Quand on a 10 ans, on effeuille les marguerites en rêvant au prince charmant.
Quand on a 15 ans, on voudrait que ça marche en pensant au beau brun du lycée.
Quand on a 20 ans, on sourit en passant devant.
À 22 ans, on recommence pour voir quel effet ça fait.
En fait, c'est un peu comme les horoscopes, les tests bidons dans les magazines féminins, les lectures des lignes de la main... On dit tout haut que c'est nul, mais on aimerait parfois bien y croire. Même que ça nous arrangerait bien à certains moments. Quand le dernier pétale s'appelle "pas du tout", on cueille une autre marguerite pour recommencer. Mais quand on tombe sur "à la folie", on se garde bien de retenter sa chance. Peut-être parce qu'au fond, ça nous fait espérer tout bas un court instant.
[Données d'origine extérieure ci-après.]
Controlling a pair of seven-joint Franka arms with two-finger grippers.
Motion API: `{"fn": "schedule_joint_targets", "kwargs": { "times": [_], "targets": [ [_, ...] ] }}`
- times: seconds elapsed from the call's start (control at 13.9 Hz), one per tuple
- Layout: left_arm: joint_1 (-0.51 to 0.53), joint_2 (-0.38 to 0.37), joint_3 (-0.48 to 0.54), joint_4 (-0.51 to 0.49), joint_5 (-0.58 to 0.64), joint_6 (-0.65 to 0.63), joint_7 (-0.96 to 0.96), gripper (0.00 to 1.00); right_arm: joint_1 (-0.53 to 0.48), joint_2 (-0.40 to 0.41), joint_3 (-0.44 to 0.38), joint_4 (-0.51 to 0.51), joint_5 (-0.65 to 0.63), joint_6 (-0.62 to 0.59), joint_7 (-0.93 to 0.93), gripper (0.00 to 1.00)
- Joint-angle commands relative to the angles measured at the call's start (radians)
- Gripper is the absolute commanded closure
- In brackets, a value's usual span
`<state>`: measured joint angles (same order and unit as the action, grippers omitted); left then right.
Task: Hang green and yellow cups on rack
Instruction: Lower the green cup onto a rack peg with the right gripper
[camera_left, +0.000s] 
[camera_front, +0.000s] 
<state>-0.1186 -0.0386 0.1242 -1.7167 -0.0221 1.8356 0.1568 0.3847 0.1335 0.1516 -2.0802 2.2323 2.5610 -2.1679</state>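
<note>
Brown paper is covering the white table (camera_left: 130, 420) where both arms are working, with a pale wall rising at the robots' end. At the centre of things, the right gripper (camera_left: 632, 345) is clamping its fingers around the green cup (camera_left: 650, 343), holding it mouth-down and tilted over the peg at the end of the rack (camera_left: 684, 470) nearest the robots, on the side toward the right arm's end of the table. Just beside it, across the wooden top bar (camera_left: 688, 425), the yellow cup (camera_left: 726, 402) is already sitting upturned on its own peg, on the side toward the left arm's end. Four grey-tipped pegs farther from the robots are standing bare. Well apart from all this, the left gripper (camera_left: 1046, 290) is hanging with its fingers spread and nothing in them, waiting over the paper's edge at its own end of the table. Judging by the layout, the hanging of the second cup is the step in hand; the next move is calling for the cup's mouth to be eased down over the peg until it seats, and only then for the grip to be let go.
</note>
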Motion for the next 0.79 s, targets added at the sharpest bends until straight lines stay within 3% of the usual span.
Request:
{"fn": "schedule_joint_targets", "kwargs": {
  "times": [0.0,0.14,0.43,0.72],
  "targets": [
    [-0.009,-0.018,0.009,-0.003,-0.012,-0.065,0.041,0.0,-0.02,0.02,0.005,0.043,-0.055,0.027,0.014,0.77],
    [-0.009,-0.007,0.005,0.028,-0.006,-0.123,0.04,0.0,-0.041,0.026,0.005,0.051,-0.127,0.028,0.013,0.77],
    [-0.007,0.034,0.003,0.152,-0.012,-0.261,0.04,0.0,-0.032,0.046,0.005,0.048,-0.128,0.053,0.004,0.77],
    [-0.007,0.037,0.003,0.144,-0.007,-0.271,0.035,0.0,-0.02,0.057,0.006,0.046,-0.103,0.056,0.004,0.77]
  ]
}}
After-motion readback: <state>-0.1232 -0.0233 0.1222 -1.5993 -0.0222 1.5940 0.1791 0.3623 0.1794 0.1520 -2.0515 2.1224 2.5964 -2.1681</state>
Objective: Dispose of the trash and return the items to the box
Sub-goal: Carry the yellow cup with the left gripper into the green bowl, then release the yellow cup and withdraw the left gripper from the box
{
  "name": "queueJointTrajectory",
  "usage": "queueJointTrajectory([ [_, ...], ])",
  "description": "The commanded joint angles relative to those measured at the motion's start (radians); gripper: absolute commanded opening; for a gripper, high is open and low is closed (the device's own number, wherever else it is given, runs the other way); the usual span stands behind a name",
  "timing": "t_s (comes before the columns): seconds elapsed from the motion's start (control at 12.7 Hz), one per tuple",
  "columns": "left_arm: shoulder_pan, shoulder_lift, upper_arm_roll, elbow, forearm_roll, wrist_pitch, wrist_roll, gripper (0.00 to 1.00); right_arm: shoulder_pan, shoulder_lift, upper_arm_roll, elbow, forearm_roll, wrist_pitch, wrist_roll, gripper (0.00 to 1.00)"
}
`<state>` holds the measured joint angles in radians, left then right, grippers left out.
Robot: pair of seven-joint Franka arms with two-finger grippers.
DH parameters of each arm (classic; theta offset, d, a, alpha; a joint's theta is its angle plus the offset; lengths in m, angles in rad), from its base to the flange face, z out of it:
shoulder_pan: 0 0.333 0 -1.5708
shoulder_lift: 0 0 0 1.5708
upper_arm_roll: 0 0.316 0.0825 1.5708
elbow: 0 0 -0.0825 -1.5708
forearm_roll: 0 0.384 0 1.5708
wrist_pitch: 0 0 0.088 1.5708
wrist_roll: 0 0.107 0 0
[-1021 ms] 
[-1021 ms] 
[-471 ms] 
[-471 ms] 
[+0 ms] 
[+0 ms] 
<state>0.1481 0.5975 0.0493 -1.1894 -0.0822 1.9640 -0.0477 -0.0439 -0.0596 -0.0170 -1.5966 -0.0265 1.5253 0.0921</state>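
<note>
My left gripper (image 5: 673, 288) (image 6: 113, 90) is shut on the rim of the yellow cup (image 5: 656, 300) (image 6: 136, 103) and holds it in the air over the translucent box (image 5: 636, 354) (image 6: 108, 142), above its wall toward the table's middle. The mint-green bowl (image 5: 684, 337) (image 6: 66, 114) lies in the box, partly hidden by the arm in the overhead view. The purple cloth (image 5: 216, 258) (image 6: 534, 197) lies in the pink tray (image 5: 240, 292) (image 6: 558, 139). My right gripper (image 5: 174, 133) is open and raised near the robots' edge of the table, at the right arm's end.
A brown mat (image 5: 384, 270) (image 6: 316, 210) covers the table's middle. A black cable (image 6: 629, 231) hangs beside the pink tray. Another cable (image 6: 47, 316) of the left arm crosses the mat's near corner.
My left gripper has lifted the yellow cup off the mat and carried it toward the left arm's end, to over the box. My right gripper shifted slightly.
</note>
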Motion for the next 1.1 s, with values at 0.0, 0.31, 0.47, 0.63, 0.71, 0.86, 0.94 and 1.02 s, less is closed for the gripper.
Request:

Peut-être qu'on a gardé notre âme de petite fille de 10 ans. Peut-être que ça nous permet d'être moins terre-à-terre... Parce qu'on sait que sitôt le cœur jaune déplumé et jeté dans le fossé, on retournera à notre train-train. Et on recommence...
Oui, parfois, ça fait du bien de croire à des inepties...


5 Comments:
Ai cueilli une pâquerette il n'y a pas si longtemps et le "un peu" m'a poussé à en cueillir deux ou trois autres pour garder la fleur "à la folie" et la glisser dans un vieux bouquin avec un pti sourire au coeur et aux lèvres.
C'est vraiment impressionnant mais j'adhère à tout ce que tu dis sur ton blog!
Merci beaucoup pour ce que tu me dis Laurence... Ça te gêne pas que je demande à mon frère ton adresse MSN? ;°)
avec plaisir miss!
Normal Jean-Michel, c'est un truc de fille! Nous on est prêtes à tout arracher pour y arriver... Raô!